I found these answers and a few others, but they were all on other programming language I could not understand and reproduce them in my code.
link vb.net
link rust
I also found the Bittorent library but even using its encoding method, nothing happened to my program.
UPD 1:
info hash that i get when bencoding: 0a85522a2f09e42f3d63a89a0d45e4589f8b904c
Here's what I see in Wireshark:
https://bt.toloka.to/announce/h=IT5FwgeUF1& (Tracker blocks most countries so if you want to check, use VPN (recomend Netherlands))
&info_hash=%0A%85R%2A%2F%09%E4%2F%3Dc%A8%9A%0DE%E4X%9F%8B%90L
&peer_id=-UT360W-%FE%B5%95%1A%88%0A%DF%97K%E9%FD%23
&port=19708
&uploaded=0
&downloaded=0
&left=16421367202
&corrupt=0
&key=A36E3AE9
&event=stopped
&numwant=0
&compact=1
&no_peer_id=1
It encodes info hash as follows: %0A%85R%2A%2F%09%E4%2F%3Dc%A8%9A%0DE%E4X%9F%8B%90L
UPD 2:
My problem is that I can't implement URL encoding. I need to convert
here this:
0a85522a2f09e42f3d63a89a0d45e4589f8b904c
Into this:
%0a%85R%2a%2f%09%e4%2f%3dc%a8%9a%0dE%e4X%9f%8b%90L
I tried to rewrite the code from other answers that are on stackoverflow, but I did not succeed in anything sensible.

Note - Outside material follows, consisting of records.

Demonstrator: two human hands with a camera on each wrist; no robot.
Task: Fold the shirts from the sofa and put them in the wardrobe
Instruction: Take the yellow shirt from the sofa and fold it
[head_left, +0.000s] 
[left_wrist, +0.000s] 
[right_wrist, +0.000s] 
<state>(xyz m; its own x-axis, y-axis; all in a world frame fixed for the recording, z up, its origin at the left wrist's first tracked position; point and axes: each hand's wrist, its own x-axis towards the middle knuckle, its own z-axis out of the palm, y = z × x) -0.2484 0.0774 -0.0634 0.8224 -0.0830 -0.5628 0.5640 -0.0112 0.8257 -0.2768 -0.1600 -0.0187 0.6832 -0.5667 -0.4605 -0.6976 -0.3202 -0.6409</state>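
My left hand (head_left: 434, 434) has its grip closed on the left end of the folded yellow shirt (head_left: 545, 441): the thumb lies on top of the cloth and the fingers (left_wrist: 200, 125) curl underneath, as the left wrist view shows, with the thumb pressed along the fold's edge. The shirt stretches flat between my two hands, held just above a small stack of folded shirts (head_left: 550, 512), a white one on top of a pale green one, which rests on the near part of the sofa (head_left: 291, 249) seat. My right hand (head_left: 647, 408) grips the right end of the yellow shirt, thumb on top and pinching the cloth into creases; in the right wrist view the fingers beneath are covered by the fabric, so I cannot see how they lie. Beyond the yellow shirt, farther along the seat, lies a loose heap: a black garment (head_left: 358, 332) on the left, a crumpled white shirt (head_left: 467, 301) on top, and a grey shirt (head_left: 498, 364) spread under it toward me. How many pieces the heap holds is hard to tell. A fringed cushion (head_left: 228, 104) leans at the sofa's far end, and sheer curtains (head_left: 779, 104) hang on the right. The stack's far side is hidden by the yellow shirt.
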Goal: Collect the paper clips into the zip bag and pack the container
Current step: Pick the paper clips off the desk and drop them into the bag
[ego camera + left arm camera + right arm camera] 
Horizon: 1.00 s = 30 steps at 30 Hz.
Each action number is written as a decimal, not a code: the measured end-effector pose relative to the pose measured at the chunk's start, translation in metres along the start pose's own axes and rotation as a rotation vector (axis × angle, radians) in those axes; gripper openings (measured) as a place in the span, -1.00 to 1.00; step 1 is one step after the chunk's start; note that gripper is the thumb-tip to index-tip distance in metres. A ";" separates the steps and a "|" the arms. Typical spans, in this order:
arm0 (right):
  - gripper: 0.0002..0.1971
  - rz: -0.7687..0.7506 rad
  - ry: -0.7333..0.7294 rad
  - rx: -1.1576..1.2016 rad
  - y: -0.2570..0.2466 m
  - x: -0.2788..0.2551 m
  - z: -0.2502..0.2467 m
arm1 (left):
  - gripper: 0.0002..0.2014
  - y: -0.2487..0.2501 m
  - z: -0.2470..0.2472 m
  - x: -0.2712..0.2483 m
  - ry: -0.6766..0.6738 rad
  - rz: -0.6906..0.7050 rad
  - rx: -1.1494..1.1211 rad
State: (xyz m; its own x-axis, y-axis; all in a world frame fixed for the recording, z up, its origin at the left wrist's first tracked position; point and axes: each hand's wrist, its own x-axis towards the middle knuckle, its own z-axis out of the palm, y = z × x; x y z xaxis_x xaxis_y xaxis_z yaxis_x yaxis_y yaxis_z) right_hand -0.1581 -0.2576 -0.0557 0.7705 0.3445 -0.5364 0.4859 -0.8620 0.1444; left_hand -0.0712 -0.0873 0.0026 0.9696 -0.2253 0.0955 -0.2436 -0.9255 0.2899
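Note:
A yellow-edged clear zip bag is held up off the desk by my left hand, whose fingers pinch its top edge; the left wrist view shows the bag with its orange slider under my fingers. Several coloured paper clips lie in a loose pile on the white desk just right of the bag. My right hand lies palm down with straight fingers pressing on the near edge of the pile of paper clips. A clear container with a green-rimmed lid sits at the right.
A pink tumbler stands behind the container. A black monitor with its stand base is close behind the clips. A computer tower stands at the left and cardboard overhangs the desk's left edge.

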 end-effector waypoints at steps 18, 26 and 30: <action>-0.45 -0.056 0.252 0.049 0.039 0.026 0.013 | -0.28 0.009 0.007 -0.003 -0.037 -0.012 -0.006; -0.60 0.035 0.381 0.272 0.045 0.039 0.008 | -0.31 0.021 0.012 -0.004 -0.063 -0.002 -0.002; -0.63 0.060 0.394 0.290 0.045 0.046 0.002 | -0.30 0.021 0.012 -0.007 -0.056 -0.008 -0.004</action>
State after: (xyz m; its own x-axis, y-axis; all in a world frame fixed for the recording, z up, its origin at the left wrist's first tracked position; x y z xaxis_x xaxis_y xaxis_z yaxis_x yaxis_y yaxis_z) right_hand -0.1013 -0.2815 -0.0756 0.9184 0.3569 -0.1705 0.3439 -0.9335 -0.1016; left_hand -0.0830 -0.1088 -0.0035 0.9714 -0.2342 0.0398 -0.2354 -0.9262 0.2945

String a = "0a85522a2f09e42f3d63a89a0d45e4589f8b904c";
byte[] hash = a.getBytes(StandardCharsets.UTF_8);
StringBuilder res = new StringBuilder();
for(char element : a.toCharArray()){
if(Character.getNumericValue(element) <= 127){
char[] result = URLEncoder.encode(String.valueOf(element), String.valueOf(StandardCharsets.UTF_8)).toCharArray();
if(result[0] == '%'){
res.append(toLowerCase(result));
}else{
char[] reinfo = new char[result.length + 1];
reinfo[0] = '%';
for(int i = 0; i < result.length; i++){
reinfo[i + 1] = result[i];
}
res.append(toLowerCase(reinfo));
}
}
}
An infohash is 20 bytes of binary data, the hex string (40 characters) already is an encoded form. So the simplest approach is to percent-encode all bytes, whether they could be represented as ASCII or not.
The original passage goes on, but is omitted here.